Recently a couple of stories broke about attempts to bring disclosure back into the political fundraising process. The first was about a draft executive order that will make it harder for federal contractors to use campaign finance vehicles like American Crossroads GPS to support candidates without disclosing that fact. The second article covers DCCC chairman Rep. Chris Van Hollen's (D-MD) suit against the FEC as part of an attempt to get that very same group (Crossroads GPS) to disclose its donors.
Neither article mentions the larger context:
In 2010, a Republican filibuster doomed the DISCLOSE act in the Senate. The DISCLOSE act was a response to the Supreme Court's decision in Citizens United v FEC, and would've enacted the disclosure requirements explicitly called for by Justice Anthony Kennedy in his majority opinion. Republicans killed the bill because they knew disclosure would limit the amount of money they could raise through vehicles like Crossroads GPS. There are plenty of corporations out there that support Republicans, but not all of them are looking to be Target.

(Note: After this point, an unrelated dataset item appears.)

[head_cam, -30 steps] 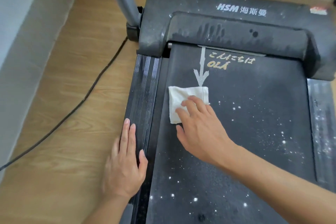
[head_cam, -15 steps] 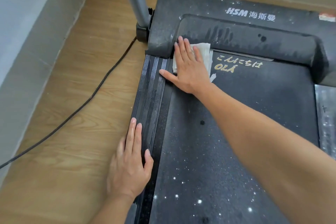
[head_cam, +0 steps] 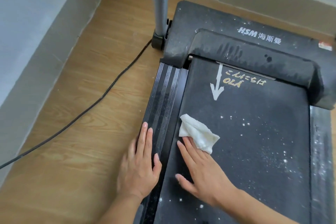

With the Senate deadlocked, the FEC seemed like another route for protecting disclosure. Unfortunately, it's also paralyzed. By law, the FEC is composed of 3 Democratic and 3 Republican comissioners. As in the Senate, the Republican members of the FEC are hostile to anything that might increase disclosure and bring transparency into the system. So the FEC remains deadlocked (for more on exactly how/why this is happening, see the link above).
That context is important because, when the legislative and regulatory routes are closed down by Republican obstruction, only the courts and executive branch remain. Any right-wing vitriol directed against these measures that doesn't acknowledge the GOP's role in closing off all other routes is an attempt to deceive the audience.
The issue of disclosure is of critical importance to our democracy. Think of it this way: speech, as most of us understand it, is associated with identifiable voices. Accordingly, if money is speech, we need to know who is speaking. When that link breaks down, it's hard for voters–and the reporters they depend on–to tell what interests are moving through our political process. The advertisements run by Mom 'n Pop Apple Pie Shop could be a underwritten by money from Big Pie, and there'd be no way for anyone to know. Ultimately, there's no way to make an informed decision about who to vote for if you don't and can't know who's backing them.
One option is to take money out of politics, but I'm not sure there's an effective way to use politics to keep money out of politics. If you accept the proposition that interest groups can affect political outcomes, then it seems only natural that they'd work to ensure their main avenue for exerting that influence isn't cut off by an act of Congress. Even if you're willing to assume a perfect piece of campaign finance legislation, you still run into the problem that the law is constantly evolving. A decision down the road that couldn't possibly have been forseen can punch a hole through even the most well-crafted campaign finance law. In fact, we just saw that very thing happen with the Citizens United decision that undermined years of precedent and opened huge gaps in McCain-Feingold.
That reality is why ActBlue is so important. We're taking the most settled aspect of campaign finance law (the right of individuals to give to candidates) and using it as a way to demonstrate that small donors can have a powerful voice in our politics. By disclosing those donations, we're working to remove the stigma of political giving and make it an easy and regular part of American life. In the end, we're working to restore the very confidence in our political system that Republicans are actively undermining in search of an ever larger, ever less accountable grip on our political system.